Differential Tumor Necrosis Factor Production by Human Monocyte Subsets

Abstract

The human monocyte (MØ) subset rosetting with anti RH-coated human erythrocytes via high-affinity, 72 kD receptors (FcRI⁺), contains the PGE₂-producing immunosuppressive subpopulation, while the non-rosetting MØ subset (FcRI^-) is the major plasminogen activator-producing and antigen-presenting MØ. This study gives additional evidence for the functional disparity of the FcRI^- and FcRI⁺ MØ subsets. We are demonstrating that the normal human MØ subset isolated by rosetting via the FcRI receptor (FcRI⁺) produces greater quantities of tumor necrosis factor (TNF) than the non-rosetting (FcRI^-) MØ. TNF production by the FcRI⁺ MØ subset is greater than that of the FcRI^- MØ subset whether secreted (P < .001) or cell-associated (P < .001) TNF is assessed. The rosetting MØ subset that expresses high densities of FcRI (FcRI⁺) produced the majority of normal human peripheral blood MØ TNF whether the stimulation was an interferon gamma (IFNγ) prime followed by MDP or followed by interleukin-2 (IL-2). The Fc rosetting technique itself resulted in some TNF induction in the FcRI⁺ MØ subset accounting for some of the increased TNF production of this subset.
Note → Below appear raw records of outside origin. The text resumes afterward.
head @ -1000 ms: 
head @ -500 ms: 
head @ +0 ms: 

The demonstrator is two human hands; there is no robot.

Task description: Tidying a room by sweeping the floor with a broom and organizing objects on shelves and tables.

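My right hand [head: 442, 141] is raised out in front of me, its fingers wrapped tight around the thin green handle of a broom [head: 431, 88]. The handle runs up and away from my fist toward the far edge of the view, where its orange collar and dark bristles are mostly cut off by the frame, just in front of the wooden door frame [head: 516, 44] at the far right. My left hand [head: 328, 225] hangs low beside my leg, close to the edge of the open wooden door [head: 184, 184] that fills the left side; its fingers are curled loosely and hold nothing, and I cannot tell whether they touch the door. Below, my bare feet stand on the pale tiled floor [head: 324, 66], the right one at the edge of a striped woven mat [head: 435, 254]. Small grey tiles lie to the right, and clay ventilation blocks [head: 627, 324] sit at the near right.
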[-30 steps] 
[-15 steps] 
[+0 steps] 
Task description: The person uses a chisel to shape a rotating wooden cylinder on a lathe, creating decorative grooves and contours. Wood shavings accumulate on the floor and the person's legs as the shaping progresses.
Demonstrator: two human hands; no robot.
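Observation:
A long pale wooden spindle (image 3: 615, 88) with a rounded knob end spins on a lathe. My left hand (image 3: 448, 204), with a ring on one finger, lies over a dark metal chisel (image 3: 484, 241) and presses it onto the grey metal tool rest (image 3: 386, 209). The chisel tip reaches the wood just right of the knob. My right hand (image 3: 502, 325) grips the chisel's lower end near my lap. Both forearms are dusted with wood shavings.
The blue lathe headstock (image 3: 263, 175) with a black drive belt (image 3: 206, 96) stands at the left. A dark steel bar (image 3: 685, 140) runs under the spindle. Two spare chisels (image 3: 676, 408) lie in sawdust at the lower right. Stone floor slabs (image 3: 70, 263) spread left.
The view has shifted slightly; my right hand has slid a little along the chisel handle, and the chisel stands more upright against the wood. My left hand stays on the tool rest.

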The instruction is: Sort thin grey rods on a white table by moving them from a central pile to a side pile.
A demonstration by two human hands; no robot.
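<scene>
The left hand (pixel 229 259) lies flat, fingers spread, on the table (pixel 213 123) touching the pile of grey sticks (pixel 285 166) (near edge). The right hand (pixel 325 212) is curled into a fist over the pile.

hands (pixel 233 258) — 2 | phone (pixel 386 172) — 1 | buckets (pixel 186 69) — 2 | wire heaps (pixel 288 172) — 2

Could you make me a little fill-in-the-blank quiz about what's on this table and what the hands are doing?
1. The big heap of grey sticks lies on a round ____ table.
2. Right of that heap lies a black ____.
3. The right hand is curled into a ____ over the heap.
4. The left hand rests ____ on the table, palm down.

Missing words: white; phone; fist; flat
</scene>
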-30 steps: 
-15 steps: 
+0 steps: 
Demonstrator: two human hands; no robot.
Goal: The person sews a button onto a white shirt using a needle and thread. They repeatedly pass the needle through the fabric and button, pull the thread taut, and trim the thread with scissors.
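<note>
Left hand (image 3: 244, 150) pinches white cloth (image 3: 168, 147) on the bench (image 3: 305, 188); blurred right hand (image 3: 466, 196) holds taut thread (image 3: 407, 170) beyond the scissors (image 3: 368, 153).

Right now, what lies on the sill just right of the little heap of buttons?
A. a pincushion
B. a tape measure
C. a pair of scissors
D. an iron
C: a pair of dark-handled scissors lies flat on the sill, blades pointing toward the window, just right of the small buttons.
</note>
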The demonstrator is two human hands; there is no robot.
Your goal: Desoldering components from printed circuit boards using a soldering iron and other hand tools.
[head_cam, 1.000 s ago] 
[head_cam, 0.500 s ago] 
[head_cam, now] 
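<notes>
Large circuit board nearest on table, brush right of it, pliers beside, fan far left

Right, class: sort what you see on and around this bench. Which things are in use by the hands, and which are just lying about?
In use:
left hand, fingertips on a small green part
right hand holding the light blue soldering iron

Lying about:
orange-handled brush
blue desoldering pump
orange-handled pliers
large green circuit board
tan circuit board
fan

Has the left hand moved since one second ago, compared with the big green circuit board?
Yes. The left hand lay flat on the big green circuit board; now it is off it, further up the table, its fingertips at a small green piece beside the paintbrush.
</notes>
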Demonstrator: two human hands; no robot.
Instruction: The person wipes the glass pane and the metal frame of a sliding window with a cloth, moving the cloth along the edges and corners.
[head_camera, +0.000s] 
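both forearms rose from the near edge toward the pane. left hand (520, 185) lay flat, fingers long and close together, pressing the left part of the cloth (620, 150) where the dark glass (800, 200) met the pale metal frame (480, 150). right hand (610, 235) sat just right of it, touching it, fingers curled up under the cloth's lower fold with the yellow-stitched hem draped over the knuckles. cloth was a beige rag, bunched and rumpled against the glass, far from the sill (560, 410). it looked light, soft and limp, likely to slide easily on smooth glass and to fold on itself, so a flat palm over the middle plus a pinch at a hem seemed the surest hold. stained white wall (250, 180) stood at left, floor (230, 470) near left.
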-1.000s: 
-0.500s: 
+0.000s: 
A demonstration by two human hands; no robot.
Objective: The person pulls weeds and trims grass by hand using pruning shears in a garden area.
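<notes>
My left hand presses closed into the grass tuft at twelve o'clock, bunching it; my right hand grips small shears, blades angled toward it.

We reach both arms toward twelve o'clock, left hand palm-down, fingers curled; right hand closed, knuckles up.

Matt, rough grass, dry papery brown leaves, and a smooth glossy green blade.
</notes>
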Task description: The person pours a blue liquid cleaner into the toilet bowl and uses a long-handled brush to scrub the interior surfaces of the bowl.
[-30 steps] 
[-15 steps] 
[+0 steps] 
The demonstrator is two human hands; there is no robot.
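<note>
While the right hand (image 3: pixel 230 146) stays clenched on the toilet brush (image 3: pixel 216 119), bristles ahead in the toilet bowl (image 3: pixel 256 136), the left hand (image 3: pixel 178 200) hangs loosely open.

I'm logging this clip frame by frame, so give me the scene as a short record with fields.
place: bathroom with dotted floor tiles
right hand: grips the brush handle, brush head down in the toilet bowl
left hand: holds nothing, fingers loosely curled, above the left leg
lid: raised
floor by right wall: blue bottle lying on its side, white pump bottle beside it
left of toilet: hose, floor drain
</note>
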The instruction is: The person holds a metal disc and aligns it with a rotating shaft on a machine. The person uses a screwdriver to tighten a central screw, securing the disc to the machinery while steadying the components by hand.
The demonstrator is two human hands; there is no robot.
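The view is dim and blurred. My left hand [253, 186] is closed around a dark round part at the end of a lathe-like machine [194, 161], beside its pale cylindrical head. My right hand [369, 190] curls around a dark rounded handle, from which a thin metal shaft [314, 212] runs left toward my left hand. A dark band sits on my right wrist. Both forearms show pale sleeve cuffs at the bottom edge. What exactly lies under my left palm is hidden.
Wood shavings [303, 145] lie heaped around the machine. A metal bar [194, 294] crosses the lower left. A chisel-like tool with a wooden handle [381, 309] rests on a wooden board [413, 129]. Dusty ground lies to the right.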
However, increasing the stimulation level of the FcRI very-low-density (FcRI^-) MØ subset did not induce it to produce TNF levels equivalent to the moderately stimulated FcRI⁺ MØ subset. These data, therefore, imply that only stimulation through the type I Fcγ receptor can augment or induce TNF activity. The difference in the MØ subset's TNF response remained even after the FcRI^- MØ subset received a 2.5-fold increase in stimulation with the classical MØ induction regimen of IFNγ plus bacterial cell wall product. Although stimulation of the FcRI⁺ MØ subset via crosslinking of their FcRI receptors might represent a unique TNF stimulation pathway, this stimulation does not occur in the low-density FcRI (FcRI^-) MØ subset, again indicating functional disparity between these subsets. Greater TNF production by the FcRI⁺ MØ subset was induced concomitant to elevation of its prostaglandin E₂ production. Since both TNF and PGE₂ are increased in some patient groups, a pathological shift in the FcRI⁺ versus FcRI^- MØ ratio in these patients coupled to the functional differences in FcRI⁺ and FcRI⁺ MØ subsets could be one mechanism for the development of immunoincompetence.